Exercise: Retype every line from the top of the entries down to the one with "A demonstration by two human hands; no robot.", both included, and skip the pictures.

Top of Recorded information

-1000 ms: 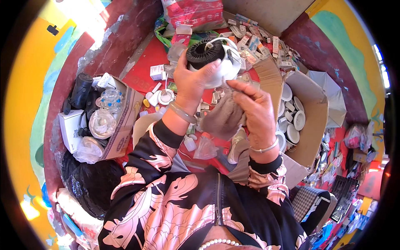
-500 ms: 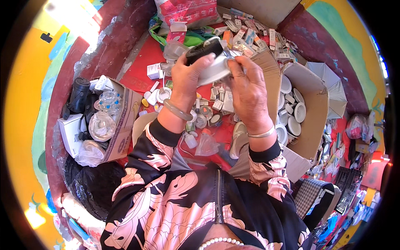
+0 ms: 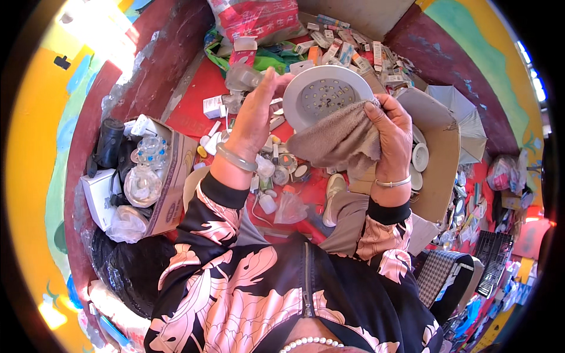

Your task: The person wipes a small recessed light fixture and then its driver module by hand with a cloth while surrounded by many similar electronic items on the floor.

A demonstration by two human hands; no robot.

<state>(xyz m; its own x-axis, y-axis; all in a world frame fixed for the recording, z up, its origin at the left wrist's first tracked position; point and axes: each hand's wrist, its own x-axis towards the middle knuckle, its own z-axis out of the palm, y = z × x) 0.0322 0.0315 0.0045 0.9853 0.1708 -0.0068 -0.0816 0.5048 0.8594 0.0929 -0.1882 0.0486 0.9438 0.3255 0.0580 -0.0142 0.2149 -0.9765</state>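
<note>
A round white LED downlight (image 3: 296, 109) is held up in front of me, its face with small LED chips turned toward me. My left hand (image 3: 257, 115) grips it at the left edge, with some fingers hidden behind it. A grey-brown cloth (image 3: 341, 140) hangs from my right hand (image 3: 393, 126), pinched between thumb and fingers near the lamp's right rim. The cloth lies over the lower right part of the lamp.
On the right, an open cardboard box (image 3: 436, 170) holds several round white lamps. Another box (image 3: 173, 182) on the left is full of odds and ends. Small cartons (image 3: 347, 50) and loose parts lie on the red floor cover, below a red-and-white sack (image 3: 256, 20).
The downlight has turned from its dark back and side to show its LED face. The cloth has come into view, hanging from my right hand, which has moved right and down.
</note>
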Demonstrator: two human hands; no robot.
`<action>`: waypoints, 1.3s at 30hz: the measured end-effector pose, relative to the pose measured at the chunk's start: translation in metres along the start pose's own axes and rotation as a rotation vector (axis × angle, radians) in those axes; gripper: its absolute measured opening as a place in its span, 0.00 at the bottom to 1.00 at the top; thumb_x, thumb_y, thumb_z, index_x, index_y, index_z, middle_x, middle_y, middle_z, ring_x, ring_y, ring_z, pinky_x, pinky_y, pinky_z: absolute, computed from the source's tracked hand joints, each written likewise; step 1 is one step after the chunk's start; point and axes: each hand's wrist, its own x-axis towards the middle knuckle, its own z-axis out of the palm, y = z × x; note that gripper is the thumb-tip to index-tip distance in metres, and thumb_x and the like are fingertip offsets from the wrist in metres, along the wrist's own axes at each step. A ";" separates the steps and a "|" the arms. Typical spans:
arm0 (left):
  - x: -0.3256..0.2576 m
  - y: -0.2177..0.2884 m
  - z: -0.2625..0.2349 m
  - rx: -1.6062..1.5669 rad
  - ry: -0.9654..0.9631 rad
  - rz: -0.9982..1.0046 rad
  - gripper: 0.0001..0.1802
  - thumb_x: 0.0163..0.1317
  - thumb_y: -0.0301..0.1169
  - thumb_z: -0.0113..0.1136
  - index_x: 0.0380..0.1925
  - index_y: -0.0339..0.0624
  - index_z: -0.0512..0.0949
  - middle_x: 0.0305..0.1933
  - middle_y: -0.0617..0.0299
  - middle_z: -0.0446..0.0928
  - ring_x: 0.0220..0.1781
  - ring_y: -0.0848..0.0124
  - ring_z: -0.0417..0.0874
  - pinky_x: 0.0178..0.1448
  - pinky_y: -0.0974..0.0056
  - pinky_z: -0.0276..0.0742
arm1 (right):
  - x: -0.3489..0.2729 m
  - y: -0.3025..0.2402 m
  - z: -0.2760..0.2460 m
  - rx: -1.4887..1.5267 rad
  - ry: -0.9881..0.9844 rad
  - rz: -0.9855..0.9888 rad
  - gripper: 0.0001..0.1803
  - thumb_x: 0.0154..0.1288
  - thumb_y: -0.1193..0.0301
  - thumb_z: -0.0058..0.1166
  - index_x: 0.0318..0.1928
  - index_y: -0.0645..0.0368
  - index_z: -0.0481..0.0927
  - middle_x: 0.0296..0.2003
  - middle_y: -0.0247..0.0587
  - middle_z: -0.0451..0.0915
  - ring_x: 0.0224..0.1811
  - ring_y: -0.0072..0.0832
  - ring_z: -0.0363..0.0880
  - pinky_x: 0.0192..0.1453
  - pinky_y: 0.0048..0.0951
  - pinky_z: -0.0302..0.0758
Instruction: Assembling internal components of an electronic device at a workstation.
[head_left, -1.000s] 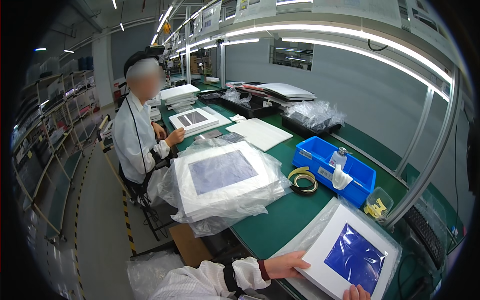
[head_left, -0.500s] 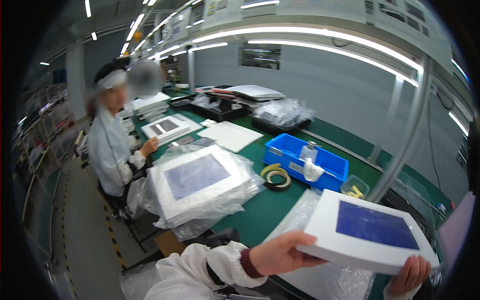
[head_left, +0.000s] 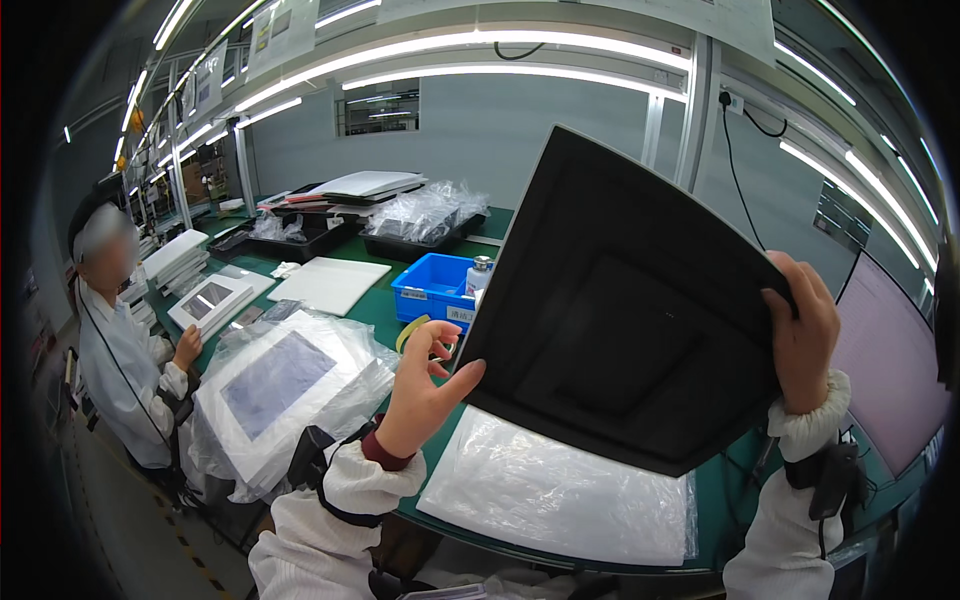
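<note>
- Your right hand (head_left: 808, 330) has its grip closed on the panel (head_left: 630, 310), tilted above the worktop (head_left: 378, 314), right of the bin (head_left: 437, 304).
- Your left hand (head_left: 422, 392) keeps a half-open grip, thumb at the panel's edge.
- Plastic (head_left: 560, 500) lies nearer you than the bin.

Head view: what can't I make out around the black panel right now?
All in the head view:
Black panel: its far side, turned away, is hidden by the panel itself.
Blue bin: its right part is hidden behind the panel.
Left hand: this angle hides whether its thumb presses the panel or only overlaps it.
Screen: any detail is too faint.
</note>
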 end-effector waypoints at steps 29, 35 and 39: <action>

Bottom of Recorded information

Reply to the task:
-1000 ms: 
-500 ms: 
+0 ms: 

Your task: The person wipes a small recessed light fixture and then its driver module by hand with a cloth while surrounded by many similar electronic items on the floor.

A demonstration by two human hands; no robot.

Here the answer is complete.